● Task prompt: In the listing that follows, find the lines with the string "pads" and report how many there are, without commentary.

::: Excerpted records

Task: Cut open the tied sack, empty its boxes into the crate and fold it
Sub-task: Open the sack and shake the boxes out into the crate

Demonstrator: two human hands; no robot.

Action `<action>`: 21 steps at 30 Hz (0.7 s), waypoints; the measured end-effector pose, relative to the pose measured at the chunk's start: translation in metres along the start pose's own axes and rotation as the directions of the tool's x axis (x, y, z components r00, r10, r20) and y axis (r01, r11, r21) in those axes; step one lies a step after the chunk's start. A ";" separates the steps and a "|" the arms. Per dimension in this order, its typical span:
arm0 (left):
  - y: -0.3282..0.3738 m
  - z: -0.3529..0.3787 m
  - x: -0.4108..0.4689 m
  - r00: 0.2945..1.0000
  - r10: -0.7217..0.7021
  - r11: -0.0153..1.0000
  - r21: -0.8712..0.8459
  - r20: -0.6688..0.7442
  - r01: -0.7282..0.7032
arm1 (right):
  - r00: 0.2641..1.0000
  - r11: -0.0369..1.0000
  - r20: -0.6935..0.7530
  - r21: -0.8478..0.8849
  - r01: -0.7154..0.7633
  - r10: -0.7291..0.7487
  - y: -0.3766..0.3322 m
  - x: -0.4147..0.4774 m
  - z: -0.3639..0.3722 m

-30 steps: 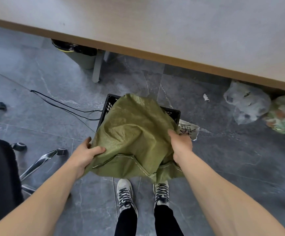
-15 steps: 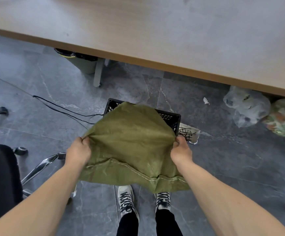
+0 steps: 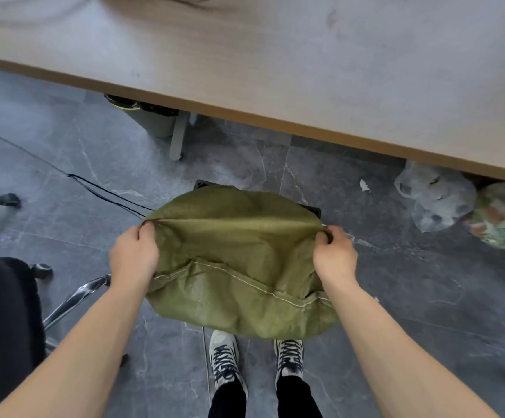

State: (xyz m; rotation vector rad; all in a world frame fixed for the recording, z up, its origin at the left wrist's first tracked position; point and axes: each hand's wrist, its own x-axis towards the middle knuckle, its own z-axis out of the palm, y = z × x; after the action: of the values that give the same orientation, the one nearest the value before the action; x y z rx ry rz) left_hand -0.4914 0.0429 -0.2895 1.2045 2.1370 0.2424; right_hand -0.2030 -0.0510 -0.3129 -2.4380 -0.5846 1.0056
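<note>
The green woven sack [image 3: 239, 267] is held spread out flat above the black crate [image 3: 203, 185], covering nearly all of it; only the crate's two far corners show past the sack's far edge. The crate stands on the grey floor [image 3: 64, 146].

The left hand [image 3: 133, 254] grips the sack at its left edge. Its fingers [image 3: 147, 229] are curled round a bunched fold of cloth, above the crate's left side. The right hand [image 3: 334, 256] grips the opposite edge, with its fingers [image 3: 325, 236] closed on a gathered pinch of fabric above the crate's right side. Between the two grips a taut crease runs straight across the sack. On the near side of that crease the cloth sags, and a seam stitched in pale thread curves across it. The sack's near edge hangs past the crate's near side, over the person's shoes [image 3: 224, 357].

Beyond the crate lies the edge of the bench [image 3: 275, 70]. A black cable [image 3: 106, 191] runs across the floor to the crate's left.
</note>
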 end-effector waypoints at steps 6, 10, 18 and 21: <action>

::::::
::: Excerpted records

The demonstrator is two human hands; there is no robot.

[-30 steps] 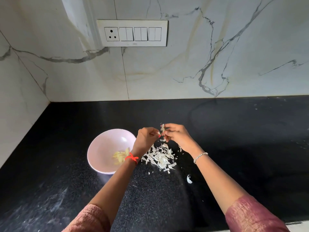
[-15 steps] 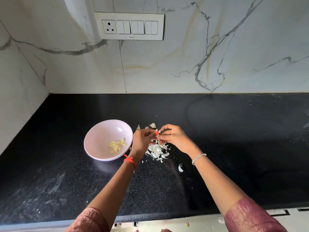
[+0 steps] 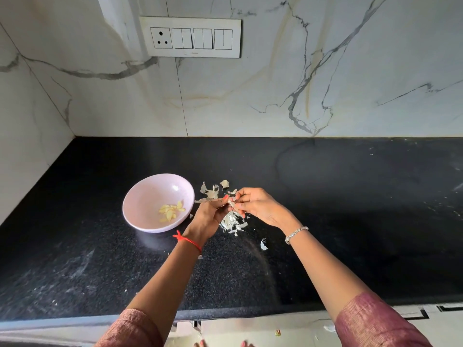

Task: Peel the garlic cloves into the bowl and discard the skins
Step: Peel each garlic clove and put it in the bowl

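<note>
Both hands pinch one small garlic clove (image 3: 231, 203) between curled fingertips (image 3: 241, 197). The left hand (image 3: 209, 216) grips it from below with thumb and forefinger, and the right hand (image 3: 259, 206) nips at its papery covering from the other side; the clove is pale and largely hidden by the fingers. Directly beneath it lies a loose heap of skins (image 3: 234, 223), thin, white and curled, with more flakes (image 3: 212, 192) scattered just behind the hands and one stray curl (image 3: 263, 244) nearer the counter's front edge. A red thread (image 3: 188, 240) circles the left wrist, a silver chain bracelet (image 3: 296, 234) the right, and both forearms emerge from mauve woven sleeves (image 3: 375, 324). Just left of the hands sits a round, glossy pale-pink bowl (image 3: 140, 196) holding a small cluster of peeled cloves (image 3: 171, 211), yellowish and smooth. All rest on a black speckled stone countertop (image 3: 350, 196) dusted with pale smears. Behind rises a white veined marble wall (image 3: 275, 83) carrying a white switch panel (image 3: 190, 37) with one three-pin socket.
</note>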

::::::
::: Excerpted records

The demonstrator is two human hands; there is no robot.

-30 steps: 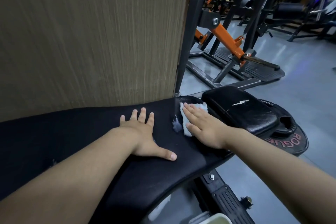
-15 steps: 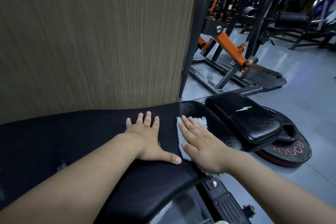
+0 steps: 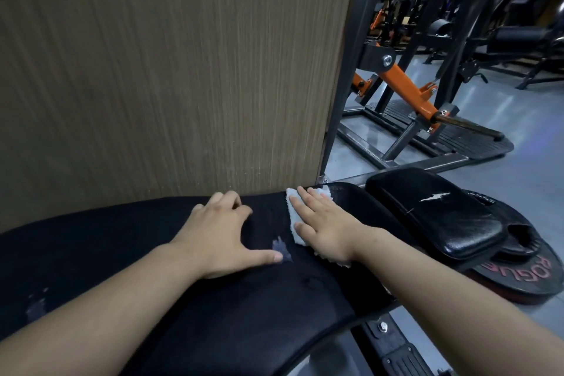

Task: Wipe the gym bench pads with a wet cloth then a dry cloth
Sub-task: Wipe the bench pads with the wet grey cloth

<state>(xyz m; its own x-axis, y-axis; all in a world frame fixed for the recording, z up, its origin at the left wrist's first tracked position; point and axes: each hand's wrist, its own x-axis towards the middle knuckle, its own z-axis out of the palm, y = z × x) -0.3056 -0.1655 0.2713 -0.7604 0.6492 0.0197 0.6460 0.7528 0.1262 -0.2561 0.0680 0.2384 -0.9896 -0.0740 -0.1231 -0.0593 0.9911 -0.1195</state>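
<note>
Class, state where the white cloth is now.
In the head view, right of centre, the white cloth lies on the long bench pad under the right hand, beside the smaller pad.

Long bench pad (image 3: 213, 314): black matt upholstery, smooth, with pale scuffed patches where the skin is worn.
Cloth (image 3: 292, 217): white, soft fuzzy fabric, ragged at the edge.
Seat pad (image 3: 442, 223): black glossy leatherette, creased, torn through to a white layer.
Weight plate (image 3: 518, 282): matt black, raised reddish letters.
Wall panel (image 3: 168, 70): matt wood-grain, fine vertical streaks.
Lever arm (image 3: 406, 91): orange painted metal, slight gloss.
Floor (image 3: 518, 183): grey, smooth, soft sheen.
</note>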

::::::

● The completed task: 2